I found a couple of technical mistakes in Reynolds' *Separation Logic: A Logic for Shared Mutable Data Structures*. Besides that, the paper indeed propose an interesting example and show a sound motivation. The example is the following algorithm that reverse a link list.

j := nil;

while i != nil do

i, j, [i+1] := [i+1], i, j;

We can easily guess an invariant candidate for the while-loop, but in order to prove that the candidate is indeed an invariant, we need a formal definition of what we mean by saying "`i` points to a list". Further, we need to specify that `i` and `j` will not *reach* the same fragment of memory except nil. Such sanity conditions are essential to prove the invariant condition but are tedious and not scalable. That is why we want to have separation of concern when reasoning programs that manipulate data structure in a dynamic way.

## Sep 12, 2016

I had a discussion with Grigore about why and how matching logic is a game changer. Take Hoare logic as an example. Hoare logic has many good properties (such as compositional reasoning) because the semantic model of the logic, i.e., the IMP language itself is compositional reasonable. And IMP is a very simple programming language. If we want something similar in other programming language, for example, Java, we need to manipulate and modify the Hoare logic to some “JHoare logic”. Similarly, separation logic has a semantic domain of IMP with a heap.

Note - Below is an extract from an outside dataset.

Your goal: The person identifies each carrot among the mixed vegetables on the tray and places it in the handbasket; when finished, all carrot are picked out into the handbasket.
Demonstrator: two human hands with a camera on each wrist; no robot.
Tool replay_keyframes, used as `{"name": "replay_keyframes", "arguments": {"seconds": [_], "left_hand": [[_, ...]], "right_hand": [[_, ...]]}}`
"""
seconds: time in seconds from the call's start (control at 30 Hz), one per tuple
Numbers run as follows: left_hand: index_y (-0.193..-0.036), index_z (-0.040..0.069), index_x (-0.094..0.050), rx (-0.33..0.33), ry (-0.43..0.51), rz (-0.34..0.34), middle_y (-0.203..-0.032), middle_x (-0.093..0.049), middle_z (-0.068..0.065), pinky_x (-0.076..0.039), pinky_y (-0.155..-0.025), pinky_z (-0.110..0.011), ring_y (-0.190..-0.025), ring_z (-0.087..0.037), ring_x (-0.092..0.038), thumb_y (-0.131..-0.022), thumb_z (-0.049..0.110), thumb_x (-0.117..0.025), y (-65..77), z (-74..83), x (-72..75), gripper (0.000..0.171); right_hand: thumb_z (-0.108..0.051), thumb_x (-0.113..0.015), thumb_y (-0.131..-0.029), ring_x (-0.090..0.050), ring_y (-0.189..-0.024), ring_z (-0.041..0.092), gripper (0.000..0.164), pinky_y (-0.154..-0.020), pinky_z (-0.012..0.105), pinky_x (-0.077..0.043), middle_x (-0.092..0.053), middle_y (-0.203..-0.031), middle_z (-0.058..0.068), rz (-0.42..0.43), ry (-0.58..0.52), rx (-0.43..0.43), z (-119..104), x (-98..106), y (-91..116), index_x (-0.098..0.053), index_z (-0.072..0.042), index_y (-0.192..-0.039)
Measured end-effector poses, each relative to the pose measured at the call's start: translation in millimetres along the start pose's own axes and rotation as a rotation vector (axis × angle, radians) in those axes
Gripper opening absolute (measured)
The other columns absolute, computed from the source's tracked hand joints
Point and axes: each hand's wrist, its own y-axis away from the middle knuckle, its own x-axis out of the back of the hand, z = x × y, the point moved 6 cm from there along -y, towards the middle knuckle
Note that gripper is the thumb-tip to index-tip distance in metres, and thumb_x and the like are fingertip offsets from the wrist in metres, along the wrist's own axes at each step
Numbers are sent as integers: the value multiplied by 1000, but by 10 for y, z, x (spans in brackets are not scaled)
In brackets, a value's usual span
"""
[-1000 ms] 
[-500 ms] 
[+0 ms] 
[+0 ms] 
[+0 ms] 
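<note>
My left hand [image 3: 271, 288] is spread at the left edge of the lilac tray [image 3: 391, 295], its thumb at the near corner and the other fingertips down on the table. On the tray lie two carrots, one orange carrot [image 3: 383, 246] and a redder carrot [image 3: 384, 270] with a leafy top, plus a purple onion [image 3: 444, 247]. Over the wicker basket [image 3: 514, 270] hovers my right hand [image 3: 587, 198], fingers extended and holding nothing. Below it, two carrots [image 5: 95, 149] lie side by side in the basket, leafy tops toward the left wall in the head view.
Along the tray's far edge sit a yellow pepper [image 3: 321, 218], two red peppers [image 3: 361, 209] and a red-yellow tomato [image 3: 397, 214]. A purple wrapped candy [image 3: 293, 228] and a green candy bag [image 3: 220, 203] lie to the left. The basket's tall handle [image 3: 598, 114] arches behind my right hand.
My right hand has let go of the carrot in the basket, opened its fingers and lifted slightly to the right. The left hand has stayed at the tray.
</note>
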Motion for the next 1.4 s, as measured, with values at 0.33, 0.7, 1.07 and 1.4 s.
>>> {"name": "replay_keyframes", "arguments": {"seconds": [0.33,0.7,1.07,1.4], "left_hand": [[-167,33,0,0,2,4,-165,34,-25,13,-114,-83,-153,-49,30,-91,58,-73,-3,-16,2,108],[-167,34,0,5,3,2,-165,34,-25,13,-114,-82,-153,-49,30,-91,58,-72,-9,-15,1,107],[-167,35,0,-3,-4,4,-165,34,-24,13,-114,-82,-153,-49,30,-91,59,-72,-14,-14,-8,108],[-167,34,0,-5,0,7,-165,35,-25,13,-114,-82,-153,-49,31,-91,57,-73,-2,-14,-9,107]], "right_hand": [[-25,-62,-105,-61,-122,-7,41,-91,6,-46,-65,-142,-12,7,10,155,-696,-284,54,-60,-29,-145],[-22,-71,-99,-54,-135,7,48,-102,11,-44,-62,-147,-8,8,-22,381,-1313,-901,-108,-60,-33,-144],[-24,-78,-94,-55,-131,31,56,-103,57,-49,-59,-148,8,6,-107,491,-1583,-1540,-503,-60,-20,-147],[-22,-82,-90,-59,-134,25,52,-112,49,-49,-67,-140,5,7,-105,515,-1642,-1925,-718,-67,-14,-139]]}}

Separation logic endorses the frame rule because IMP with a heap endorses the frame rule. If we want to use separation logic in other languages, say, Java, we need to modify the logic to some "JSepaLogic".

What matching logic does is to forget all J-xxx staff. There is only one logic called matching logic. If we are using IMP with a heap, then the semantics of the language should make us able to *proof* a (meta-)theorem that serves as the frame rule. If we are using Java, then the semantics of Java should make us able to *proof* a (meta-)theorem that serves as the frame rule, or other interesting rules. If we are using some odd languages that do not satisfy the frame rule, we still might proof some other interesting (meta-)theorem about its nature. One logic, any semantics.

## Sep 11, 2016

I personally found O'Hearn's *Separation Logic Tutorial* very useful as a link source to other papers. The second section "Model theory and proof theory" contains many interesting papers on separation logic and more. From there, I found some papers by Yang discussing the so-called "local reasoning", which highlights the difference between specifications in separation logic and the Hoare triples. The main difference seems to be *the* main contribution that separation logic brings to us, that is, to overcome the frame problem. Frame problem is stated informally as follows. In mathematical logic, especially first-order logic, it is easy to define an action by giving its pre- and post-conditions. An action might change one or some aspects of the system and keep the irrelevant ones unchanged. Frame problem is all about those unchanged aspects. Obviously, we want to prevent verbosely specify in the specification of an action that it will not change any irrelevant attributes of the system, otherwise the logic would become too verbose to use in practice. Separation logic solves the problem by introducing a separation conjunction operator and together with a frame rule.

## Aug 16, 2016

I will be doing a short-term individual project on separation logic and matching logic with Grigore Rosu. The research currently being undertaken in FSL has two tracks. One is the K framework and the other is runtime verification. The future plan is to merge those two tracks, to which I will contribute.